Marco Sala was born in Lecco (Italy). He achieved Bachelor and Master degrees in clarinet with professor Carlo Dall’Acqua at “G. Verdi” Conservatory in Como. He was awarded the city of Como’s “Franz Terraneo” prize as the graduate with the best grade of the 2008/2009 academic year. He continued his clarinet studies with Alois Brandhofer at the Mozarteum University in Salzburg earning a Master of Arts degree with distinction, followed by postgraduate studies with Albert Osterhammer and Wenzel Fuchs.

Specialised in the lower instruments of the clarinet family (bass clarinet, basset horn and contrabass clarinet) and in contemporary music, he performed as soloist in Italy, Austria, Germany, Croatia, Hungary and South Korea. He also recorded for various labels such as VDE-GalloRecords, Brilliant Classics and Deutsche Grammophon.

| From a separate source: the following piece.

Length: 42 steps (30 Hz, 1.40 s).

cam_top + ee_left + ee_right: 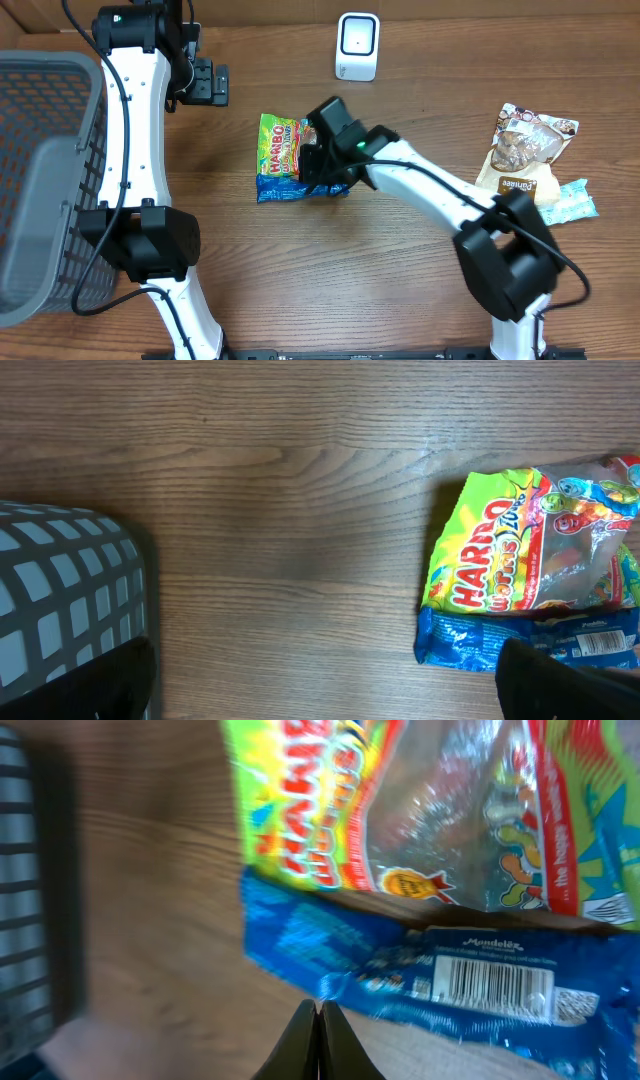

Marco Sala is the clarinet player of the New Art and Music Ensemble Salzburg (NAMES) and principal clarinet of the Orchestra Antonio Vivaldi. Since 2019 he holds the position of Senior Artist at the Institute of Contemporary Music of the Mozarteum University.

Roman Yusipey

Accordion-player Roman Yusipey was born in 1979 in Kherson, Ukraine. He’s graduated from National Music Academy of Ukraine, took a postgraduate course in University of Music and Drama in Hannover and in Folkwang Univerity in Essen.

He participated in IX Premio di Montese International Competition in Italy (1st prize) and in the I Golden Accordion International Competition in New York (2nd place).

As a soloist Roman Yusipey has performed about hundred concerts with camber and symphony orchestras. He collaborates vigorously with contemporary composers and has premiered numerous works for button accordion. He has performed in the last seasons at the Elbphilharmonie Hamburg, Radio Berlin-Brandenburg, De Doelen Rotterdam, Salle Cortot Paris among others.

He has been a visiting professor at the Kazakh Kurmangazy National Conservatory and a jury member at the International accordion competition in Lanciano, Italy.  He was the initiator of first Sofia Gubaidulina visit to Ukraine in 2012. Author of an audio anthology “Ukrainian music of the 21th century for button accordion”.



This project is a breakthrough in contemporary music in Lithuania: we become visible on the map of Europe not only as reproducers but also as active music creators, opening up new horizons for performers.


Artistic director and conductor – Vykintas Baltakas

Initiated by Vykintas Baltakas, LENsemble Vilnius (Lithuanian Ensemble Network) connects professional ensembles, soloists and conductors.

LENsemble consists of: the Chordos String Quartet, Kristupas Wind Quintet, Kaskados Piano Trio, Vilnius Brass Quintet, accordionist Raimondas Sviackevičius and others. LENsemble is working with established institutions of contemporary music in Lithuania and abroad, such as the Lithuanian Composers’ Union, Lithuanian Music Information and Publishing Centre, Lithuanian Academy of Music and theatre, Goethe-Institut Vilnius and Karsten Witt Musikmanagement Berlin.

LEN is proud about its performances at the WDR (2009), at the Ruhr European Capital of Culture (2010), Ultraschall Festival Berlin (2013), Gaida Festival, Flagey Brussels, Concertgebouw Brugge, tours in Serbia, Egypt, Poland, Latvia and its recordings for Kairos, Megadisc Classics, WDR, Deutschland Radio Kultur, WDR, etc. In 2011 LENsemble started the concert series Composers of our time, featuring the influential international and lithuanian composers.